MARINE CORPS BASE CAMP PENDLETON, California -- Marines with Company A, 1st Reconnaissance Battalion, 1st Marine Division, conducted amphibious operations training using Combat Rubber Raiding Crafts at Marine Corps Base Camp Pendleton, California, April 22, 2016.
During this training, Marines applied reconnaissance and surveillance techniques in preparation for the 11th Marine Expeditionary Unit. Recon Marines also used this training to hone their ship-to-shore capabilities in order to maintain mission readiness.
“These amphibious missions, a lot of the time, are more complex than typical ground missions,” said Cpl. Raymond Buckley, a reconnaissance man with Co. A, 1st Recon Bn. “There’s a lot more that can go wrong out there. Most times when things go wrong, we adjust while on the move. So being good at and understanding the basic concepts is key.”

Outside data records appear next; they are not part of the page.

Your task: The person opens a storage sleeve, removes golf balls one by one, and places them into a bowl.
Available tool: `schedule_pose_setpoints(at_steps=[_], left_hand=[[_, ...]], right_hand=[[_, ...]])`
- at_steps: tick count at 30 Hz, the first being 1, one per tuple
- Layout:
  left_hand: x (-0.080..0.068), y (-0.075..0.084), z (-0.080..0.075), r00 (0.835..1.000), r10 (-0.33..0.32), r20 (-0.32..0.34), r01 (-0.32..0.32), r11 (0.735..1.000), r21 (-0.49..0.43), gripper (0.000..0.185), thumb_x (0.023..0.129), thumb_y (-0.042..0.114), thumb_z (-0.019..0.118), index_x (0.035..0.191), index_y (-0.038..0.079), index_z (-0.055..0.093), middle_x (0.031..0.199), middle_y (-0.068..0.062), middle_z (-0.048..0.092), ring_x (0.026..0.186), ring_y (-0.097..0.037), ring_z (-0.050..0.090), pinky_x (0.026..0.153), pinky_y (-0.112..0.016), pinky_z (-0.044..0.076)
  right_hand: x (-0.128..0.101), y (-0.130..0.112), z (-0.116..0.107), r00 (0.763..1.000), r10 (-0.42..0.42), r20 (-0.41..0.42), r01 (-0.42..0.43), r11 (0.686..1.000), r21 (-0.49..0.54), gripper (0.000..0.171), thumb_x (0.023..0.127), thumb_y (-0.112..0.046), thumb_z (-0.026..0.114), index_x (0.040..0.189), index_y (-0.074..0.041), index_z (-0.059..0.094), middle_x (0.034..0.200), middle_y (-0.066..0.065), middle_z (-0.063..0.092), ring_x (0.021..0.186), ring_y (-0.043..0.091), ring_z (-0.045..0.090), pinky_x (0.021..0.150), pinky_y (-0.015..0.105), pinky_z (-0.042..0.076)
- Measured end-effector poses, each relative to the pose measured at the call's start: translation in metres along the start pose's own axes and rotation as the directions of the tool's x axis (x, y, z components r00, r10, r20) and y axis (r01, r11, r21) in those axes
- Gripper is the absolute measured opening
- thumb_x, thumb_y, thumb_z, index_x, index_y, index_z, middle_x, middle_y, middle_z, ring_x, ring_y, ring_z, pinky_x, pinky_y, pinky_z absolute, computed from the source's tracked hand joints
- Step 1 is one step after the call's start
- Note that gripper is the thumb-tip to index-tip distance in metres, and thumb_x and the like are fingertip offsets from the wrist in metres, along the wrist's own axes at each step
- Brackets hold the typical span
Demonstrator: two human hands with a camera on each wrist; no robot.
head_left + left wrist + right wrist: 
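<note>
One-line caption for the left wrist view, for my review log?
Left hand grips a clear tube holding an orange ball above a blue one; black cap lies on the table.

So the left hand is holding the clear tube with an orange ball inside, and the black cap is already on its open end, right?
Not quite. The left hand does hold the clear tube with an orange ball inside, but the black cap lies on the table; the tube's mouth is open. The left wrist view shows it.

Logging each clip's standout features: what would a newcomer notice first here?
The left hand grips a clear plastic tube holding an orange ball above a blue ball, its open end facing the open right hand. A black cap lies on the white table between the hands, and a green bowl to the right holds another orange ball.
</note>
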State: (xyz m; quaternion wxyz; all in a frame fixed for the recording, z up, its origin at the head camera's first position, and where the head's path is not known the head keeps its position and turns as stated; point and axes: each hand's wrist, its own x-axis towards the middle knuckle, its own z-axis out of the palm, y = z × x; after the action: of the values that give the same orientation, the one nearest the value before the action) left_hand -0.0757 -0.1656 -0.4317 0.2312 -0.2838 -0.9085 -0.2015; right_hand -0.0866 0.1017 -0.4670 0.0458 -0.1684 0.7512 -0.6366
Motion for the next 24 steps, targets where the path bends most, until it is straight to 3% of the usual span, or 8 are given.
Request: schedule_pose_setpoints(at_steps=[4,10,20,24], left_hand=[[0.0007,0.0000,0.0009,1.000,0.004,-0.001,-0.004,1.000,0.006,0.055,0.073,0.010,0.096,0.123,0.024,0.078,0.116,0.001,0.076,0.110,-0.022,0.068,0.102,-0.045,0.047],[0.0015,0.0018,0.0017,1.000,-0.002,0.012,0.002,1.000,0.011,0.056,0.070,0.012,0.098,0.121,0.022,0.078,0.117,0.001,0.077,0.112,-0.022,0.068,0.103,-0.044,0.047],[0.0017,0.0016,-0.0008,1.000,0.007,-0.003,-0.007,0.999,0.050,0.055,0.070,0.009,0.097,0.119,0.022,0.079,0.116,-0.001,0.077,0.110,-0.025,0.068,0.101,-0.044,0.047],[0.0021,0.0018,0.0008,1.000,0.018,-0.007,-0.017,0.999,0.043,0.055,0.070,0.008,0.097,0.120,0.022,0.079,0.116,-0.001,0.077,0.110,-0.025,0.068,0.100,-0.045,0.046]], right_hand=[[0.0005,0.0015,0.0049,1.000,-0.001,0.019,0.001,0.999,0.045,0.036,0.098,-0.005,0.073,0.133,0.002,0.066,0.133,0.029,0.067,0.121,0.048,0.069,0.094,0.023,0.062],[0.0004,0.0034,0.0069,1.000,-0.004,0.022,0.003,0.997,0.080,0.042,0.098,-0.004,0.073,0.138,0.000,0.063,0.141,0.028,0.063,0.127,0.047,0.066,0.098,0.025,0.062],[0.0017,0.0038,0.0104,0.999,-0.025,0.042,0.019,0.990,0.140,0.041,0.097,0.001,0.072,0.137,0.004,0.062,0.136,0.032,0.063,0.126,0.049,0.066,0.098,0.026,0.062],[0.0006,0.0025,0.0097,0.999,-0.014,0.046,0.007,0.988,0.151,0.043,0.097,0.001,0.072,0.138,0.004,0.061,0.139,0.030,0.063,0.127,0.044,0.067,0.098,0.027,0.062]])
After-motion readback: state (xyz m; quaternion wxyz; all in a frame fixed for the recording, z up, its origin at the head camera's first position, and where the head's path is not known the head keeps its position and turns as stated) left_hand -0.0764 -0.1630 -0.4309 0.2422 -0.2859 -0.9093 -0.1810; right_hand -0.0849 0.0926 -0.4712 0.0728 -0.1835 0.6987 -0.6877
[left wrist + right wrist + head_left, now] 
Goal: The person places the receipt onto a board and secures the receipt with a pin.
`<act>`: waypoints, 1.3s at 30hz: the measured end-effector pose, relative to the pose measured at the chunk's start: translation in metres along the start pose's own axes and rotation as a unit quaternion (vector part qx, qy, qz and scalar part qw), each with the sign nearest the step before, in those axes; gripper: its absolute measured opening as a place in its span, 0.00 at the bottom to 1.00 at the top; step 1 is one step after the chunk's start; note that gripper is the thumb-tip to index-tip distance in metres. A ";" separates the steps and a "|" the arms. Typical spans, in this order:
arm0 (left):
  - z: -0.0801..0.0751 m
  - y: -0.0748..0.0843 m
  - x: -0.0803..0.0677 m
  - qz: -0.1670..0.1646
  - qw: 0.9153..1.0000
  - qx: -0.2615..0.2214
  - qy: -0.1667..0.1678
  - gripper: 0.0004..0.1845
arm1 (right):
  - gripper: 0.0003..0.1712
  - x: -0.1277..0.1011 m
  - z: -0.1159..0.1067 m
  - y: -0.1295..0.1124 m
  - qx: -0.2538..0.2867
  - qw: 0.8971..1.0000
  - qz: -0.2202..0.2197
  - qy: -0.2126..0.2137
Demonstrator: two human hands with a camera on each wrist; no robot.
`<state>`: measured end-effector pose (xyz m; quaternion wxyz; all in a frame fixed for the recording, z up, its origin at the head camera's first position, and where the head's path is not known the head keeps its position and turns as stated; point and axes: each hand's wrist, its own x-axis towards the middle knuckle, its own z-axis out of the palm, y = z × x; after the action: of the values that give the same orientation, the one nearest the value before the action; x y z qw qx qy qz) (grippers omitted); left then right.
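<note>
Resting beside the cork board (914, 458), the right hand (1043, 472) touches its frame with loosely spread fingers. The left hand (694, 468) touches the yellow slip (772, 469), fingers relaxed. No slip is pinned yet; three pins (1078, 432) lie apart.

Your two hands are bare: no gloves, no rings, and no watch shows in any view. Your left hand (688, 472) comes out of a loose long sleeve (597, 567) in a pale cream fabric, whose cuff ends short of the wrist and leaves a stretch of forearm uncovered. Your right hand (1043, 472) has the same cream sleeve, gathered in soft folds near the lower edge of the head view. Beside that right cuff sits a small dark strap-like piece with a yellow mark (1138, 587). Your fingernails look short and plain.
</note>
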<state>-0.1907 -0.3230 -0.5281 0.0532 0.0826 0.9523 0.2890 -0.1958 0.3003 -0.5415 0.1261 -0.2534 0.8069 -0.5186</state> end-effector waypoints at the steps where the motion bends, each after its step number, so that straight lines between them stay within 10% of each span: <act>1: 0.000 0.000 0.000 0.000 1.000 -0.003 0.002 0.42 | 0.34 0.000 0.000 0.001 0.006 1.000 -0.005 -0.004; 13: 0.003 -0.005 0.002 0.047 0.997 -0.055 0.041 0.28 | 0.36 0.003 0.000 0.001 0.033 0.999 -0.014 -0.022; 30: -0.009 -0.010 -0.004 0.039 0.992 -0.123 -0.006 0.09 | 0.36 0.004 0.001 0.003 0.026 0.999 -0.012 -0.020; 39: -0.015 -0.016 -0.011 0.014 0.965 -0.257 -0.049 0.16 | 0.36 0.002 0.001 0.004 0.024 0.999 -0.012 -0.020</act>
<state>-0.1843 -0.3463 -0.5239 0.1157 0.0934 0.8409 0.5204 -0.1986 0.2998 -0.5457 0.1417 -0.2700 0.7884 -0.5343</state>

After testing out the CRRC’s top speeds and checking all their gear, the Marines conducted beach surveys from designated positions in the water. There, they observed and reported information on the objective to their headquarters team. Buckley stated that rehearsing amphibious operations ahead of time dictates success in the future.
“Rehearsing is pretty much essential for any mission,” said Buckley. “If we didn’t practice and hone our craft as much as we do, then we wouldn’t be ready for anything real.”
Although Recon Marines are trained and capable of completing a wide range of objectives, this exercise catered to their primary unit mission; provide in-depth, ground and amphibious reconnaissance to the ground combat element.
“This is our bread and butter,” said Cpl. Luke Hummel, a reconnaissance man with Co. A, 1st Recon Bn. “In my experience, amphibious operations are what we do the most of. We have done this course and this particular training many times, but it’s good to get your feet wet.”
Hummel added that he takes more away from the training than just skill sets and techniques.
“It’s important to build that confidence when you train,” said Hummel. “The confidence to apply whatever you learn is just as important as what you are actually training on.”
Overall, Buckley and Hummel realize how essential it is for 1st Recon Bn. and the Marine Corps as a whole to have the capability to conduct a wide range of operations in any clime and place.
“Our contribution gives the commander an in-depth analysis so he knows what troops will get into,” said Buckley. “Having bodies go through without any intelligence on an area is setting up for failure. They send us through so we can get a closer look at terrain, which can change how we approach a mission or insert into that area.”
The company is slated to support the 11th MEU during their Western Pacific deployment in the near future. These Marines will continue to train at a high level in preparation for future deployments and operations.